▶ **REQUIRED ACTION**:
This exercise calls for the records to be returned exactly, with images removed.

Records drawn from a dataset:
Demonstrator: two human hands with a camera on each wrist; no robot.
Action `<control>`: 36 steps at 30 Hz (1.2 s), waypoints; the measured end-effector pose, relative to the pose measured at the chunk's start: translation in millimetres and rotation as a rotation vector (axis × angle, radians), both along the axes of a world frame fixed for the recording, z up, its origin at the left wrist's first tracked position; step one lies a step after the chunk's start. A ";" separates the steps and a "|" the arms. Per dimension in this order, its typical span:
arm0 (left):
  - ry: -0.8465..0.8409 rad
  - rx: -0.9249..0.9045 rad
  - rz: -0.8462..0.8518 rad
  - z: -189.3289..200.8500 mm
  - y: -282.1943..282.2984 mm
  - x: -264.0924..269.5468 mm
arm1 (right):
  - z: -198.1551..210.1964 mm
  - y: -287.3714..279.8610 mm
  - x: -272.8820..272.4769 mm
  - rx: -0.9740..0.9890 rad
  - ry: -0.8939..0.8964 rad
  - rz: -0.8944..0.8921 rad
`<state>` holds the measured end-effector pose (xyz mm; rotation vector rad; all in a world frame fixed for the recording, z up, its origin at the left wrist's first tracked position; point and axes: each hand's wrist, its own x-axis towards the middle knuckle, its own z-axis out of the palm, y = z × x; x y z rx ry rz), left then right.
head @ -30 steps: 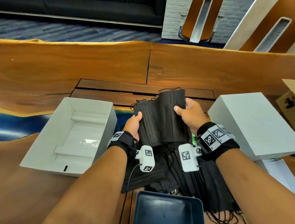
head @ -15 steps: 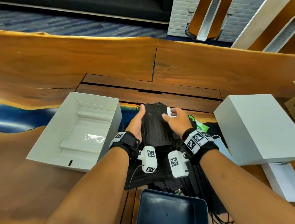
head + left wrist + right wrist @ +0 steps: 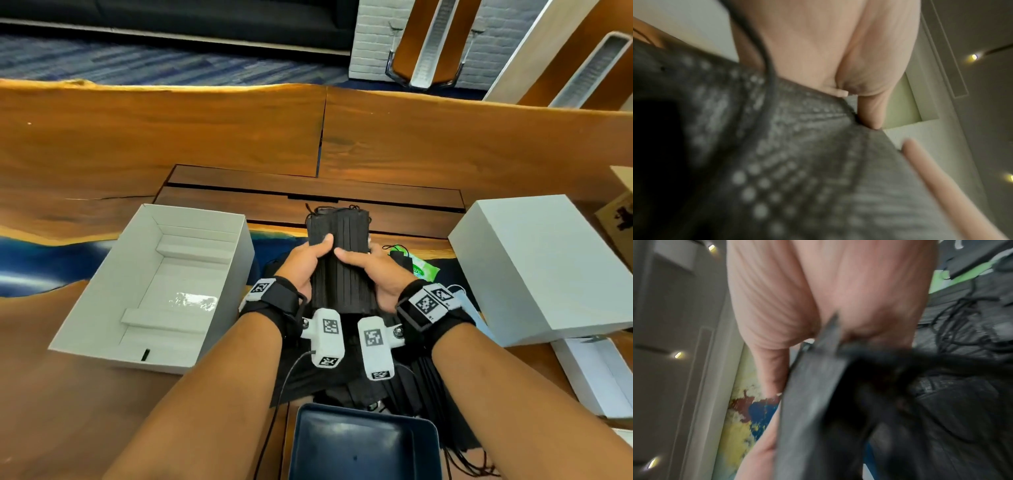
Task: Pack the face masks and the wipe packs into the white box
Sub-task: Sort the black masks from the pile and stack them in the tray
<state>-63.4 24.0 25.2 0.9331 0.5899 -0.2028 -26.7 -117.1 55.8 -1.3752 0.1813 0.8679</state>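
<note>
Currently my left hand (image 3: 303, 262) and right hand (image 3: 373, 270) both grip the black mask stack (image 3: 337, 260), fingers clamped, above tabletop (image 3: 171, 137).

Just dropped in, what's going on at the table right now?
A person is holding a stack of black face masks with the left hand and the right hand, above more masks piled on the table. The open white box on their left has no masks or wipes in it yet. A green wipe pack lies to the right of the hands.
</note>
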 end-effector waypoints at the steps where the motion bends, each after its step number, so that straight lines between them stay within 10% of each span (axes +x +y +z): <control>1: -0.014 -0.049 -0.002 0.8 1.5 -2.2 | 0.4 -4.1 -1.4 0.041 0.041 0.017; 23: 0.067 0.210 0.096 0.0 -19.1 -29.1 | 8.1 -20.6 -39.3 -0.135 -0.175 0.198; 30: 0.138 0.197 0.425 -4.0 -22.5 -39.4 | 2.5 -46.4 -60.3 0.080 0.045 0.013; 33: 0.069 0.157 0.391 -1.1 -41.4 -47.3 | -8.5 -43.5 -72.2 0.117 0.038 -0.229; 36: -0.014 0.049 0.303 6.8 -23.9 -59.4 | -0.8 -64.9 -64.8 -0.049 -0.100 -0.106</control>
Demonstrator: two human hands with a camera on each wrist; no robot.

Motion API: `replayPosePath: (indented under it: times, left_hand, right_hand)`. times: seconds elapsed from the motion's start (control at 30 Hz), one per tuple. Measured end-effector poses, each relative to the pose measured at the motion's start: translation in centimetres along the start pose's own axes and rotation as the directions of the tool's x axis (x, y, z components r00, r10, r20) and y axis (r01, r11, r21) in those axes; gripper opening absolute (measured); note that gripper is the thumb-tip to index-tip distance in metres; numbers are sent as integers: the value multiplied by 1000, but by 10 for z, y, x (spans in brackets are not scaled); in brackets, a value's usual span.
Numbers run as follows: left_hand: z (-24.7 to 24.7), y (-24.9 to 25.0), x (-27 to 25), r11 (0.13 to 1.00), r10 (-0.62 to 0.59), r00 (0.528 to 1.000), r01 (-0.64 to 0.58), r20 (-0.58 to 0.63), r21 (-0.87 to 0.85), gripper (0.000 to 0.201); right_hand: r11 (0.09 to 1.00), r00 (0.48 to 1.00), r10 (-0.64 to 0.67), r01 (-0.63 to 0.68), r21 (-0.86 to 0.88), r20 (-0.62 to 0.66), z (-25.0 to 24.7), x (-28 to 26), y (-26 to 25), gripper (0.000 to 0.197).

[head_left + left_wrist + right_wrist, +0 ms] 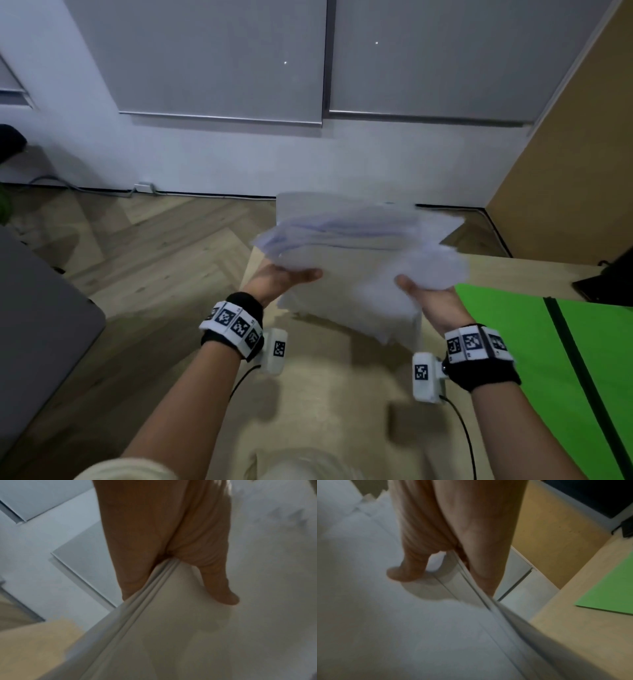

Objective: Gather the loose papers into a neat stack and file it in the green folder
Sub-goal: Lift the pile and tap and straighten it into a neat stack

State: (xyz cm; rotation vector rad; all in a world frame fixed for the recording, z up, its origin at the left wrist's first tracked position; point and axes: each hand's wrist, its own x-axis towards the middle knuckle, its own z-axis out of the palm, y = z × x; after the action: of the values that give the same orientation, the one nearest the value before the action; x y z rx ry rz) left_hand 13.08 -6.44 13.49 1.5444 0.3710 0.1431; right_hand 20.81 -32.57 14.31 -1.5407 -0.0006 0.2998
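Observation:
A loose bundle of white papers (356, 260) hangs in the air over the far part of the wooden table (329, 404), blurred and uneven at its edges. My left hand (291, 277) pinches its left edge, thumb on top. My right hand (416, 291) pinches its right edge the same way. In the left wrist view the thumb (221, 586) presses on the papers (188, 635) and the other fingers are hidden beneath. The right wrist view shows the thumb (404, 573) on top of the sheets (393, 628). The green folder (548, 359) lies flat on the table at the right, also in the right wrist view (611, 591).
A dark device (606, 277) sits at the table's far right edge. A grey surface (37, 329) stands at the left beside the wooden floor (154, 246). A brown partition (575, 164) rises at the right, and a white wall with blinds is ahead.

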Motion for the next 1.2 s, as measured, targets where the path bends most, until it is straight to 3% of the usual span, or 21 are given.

▶ **RESPONSE BOX**:
Demonstrator: two human hands with a camera on each wrist; no robot.
Action `<control>`: 36 steps at 30 Hz (1.2 s), waypoints; the measured end-effector pose, relative to the pose measured at the chunk's start: translation in millimetres and rotation as a rotation vector (axis × angle, radians), both along the axes of a world frame fixed for the recording, z up, its origin at the left wrist's first tracked position; step one lies a step after the chunk's start. A ";" separates the steps and a "|" the arms. Per dimension in this order, its typical span:
arm0 (left):
  - ry: -0.8465..0.8409 rad
  - rx: -0.9249..0.9045 rad
  - rz: -0.8462..0.8518 rad
  - z: -189.3289..200.8500 mm
  - y: -282.1943..282.2984 mm
  - x: -264.0924..269.5468 mm
arm1 (right):
  - z: -198.1551..210.1964 mm
  - y: -287.3714..279.8610 mm
  - x: -272.8820..272.4769 mm
  - rx: -0.9740..0.9890 rad
  - ry: -0.8939..0.8964 rad
  - rz: -0.8944..0.8921 rad
`<state>` holds the measured end-effector pose (xyz mm; rotation vector rad; all in a world frame fixed for the recording, z up, its origin at the left wrist's first tracked position; point and axes: each hand's wrist, its own x-axis towards the middle knuckle, its own z-axis out of the palm, y = z × x; x y z rx ry rz), left then right.
head @ -30 steps: 
head @ -15 steps: 
head + left wrist + right wrist @ +0 steps: 
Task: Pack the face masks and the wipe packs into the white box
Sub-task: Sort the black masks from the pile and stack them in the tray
<state>-63.4 24.0 25.2 0.9331 0.5899 -0.2028 -26.7 -117.1 55.8 -1.3752 0.1813 0.8679</state>
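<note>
Currently my left hand (image 3: 303, 262) and right hand (image 3: 373, 270) both grip the black mask stack (image 3: 337, 260), fingers clamped, above tabletop (image 3: 171, 137).

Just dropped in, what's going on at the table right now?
A person is holding a stack of black face masks with the left hand and the right hand, above more masks piled on the table. The open white box on their left has no masks or wipes in it yet. A green wipe pack lies to the right of the hands.
</note>
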 end-effector waypoints at the steps where the motion bends, each after its step number, so that straight lines between them stay within 10% of each span (axes +x +y +z): <control>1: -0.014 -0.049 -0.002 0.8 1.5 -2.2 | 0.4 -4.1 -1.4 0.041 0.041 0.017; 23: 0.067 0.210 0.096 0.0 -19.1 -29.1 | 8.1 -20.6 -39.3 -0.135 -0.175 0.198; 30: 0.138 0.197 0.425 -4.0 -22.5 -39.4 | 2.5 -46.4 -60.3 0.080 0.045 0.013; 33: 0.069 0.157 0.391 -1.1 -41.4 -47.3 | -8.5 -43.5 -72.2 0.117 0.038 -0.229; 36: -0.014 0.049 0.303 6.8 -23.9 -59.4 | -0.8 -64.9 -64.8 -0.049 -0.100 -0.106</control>
Demonstrator: two human hands with a camera on each wrist; no robot.

Motion API: `replayPosePath: (indented under it: times, left_hand, right_hand)`. times: seconds elapsed from the motion's start (control at 30 Hz), one per tuple. Measured end-effector poses, each relative to the pose measured at the motion's start: translation in centimetres along the start pose's own axes and rotation as the directions of the tool's x axis (x, y, z components r00, r10, r20) and y axis (r01, r11, r21) in those axes; gripper opening absolute (measured); note that gripper is the thumb-tip to index-tip distance in metres; numbers are sent as integers: the value multiplied by 1000, but by 10 for z, y, x (spans in brackets are not scaled); in brackets, a value's usual span.
Numbers run as follows: left_hand: z (-24.7 to 24.7), y (-24.9 to 25.0), x (-27 to 25), r11 (0.13 to 1.00), r10 (-0.62 to 0.59), r00 (0.528 to 1.000), r01 (-0.64 to 0.58), r20 (-0.58 to 0.63), r21 (-0.87 to 0.85), gripper (0.000 to 0.201); right_hand: r11 (0.09 to 1.00), r00 (0.48 to 1.00), r10 (-0.64 to 0.67), r01 (-0.63 to 0.68), r21 (-0.86 to 0.88), r20 (-0.62 to 0.66), z (-25.0 to 24.7), x (-28 to 26), y (-26 to 25), gripper (0.000 to 0.197).

[head_left + left_wrist + right_wrist, +0 ms] 

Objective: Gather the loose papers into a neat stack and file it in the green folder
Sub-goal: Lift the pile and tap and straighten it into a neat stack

State: (xyz cm; rotation vector rad; all in a world frame fixed for the recording, z up, its origin at the left wrist's first tracked position; point and axes: each hand's wrist, its own x-axis towards the middle knuckle, its own z-axis out of the palm, y = z × x; after the action: of the values that give the same orientation, the one nearest the value before the action; x y z rx ry rz) left_hand 13.08 -6.44 13.49 1.5444 0.3710 0.1431; right_hand 20.81 -32.57 14.31 -1.5407 -0.0006 0.2998
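Observation:
A loose bundle of white papers (356, 260) hangs in the air over the far part of the wooden table (329, 404), blurred and uneven at its edges. My left hand (291, 277) pinches its left edge, thumb on top. My right hand (416, 291) pinches its right edge the same way. In the left wrist view the thumb (221, 586) presses on the papers (188, 635) and the other fingers are hidden beneath. The right wrist view shows the thumb (404, 573) on top of the sheets (393, 628). The green folder (548, 359) lies flat on the table at the right, also in the right wrist view (611, 591).
A dark device (606, 277) sits at the table's far right edge. A grey surface (37, 329) stands at the left beside the wooden floor (154, 246). A brown partition (575, 164) rises at the right, and a white wall with blinds is ahead.
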
Motion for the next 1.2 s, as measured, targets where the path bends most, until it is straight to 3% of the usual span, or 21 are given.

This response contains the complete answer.